-- Opening Marker --

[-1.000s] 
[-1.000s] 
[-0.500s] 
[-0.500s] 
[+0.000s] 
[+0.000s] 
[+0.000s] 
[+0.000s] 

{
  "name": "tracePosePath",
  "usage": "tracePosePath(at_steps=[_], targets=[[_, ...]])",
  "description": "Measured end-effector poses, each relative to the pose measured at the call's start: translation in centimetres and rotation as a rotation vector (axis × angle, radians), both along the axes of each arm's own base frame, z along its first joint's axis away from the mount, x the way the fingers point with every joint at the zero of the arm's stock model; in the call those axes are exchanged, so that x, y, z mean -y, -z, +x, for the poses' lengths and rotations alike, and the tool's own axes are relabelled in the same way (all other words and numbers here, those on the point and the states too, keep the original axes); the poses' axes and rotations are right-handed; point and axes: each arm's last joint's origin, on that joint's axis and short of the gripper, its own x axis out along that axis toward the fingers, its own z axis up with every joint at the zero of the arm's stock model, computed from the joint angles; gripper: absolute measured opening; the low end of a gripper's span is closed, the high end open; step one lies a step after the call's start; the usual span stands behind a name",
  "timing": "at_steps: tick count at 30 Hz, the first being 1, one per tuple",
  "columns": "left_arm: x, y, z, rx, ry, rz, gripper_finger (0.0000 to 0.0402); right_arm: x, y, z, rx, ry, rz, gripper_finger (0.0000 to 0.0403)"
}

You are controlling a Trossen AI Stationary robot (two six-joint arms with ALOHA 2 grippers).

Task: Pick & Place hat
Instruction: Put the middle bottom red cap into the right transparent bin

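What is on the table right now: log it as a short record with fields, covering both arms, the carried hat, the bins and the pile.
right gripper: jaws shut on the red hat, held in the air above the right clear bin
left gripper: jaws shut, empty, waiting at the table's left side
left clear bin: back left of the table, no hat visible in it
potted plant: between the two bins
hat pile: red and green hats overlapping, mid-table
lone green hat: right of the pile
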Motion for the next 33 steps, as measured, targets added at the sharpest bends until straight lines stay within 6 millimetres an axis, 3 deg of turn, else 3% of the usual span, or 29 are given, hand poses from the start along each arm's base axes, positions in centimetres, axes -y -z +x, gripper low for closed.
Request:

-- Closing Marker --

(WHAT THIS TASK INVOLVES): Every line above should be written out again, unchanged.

(OUTPUT FOR THIS EXERCISE):
[-1.000s] 
[-1.000s] 
[-0.500s] 
[-0.500s] 
[+0.000s] 
[+0.000s] 
[+0.000s] 
[+0.000s] 

{
  "name": "tracePosePath",
  "usage": "tracePosePath(at_steps=[_], targets=[[_, ...]])",
  "description": "Measured end-effector poses, each relative to the pose measured at the call's start: translation in centimetres and rotation as a rotation vector (axis × angle, radians), both along the axes of each arm's own base frame, z along its first joint's axis away from the mount, x the way the fingers point with every joint at the zero of the arm's stock model; in the call those axes are exchanged, so that x, y, z mean -y, -z, +x, for the poses' lengths and rotations alike, and the tool's own axes are relabelled in the same way (all other words and numbers here, those on the point and the states too, keep the original axes); the poses' axes and rotations are right-handed; point and axes: each arm's last joint's origin, on that joint's axis and short of the gripper, its own x axis out along that axis toward the fingers, its own z axis up with every joint at the zero of the arm's stock model, computed from the joint angles; gripper: absolute measured opening; the low end of a gripper's span is closed, the high end open; step one lies a step after the call's start; the usual span stands behind a name",
  "timing": "at_steps: tick count at 30 Hz, the first being 1, one per tuple",
  "columns": "left_arm: x, y, z, rx, ry, rz, gripper_finger (0.0000 to 0.0402); right_arm: x, y, z, rx, ry, rz, gripper_finger (0.0000 to 0.0403)"
}

You are controlling a Trossen AI Stationary robot (two six-joint arms with ALOHA 2 grippers).

Task: Pick & Place hat
Instruction: Put the middle bottom red cap into the right transparent bin

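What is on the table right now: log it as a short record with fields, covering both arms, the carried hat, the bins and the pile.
right gripper: jaws shut on the red hat, held in the air above the right clear bin
left gripper: jaws shut, empty, waiting at the table's left side
left clear bin: back left of the table, no hat visible in it
potted plant: between the two bins
hat pile: red and green hats overlapping, mid-table
lone green hat: right of the pile
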Motion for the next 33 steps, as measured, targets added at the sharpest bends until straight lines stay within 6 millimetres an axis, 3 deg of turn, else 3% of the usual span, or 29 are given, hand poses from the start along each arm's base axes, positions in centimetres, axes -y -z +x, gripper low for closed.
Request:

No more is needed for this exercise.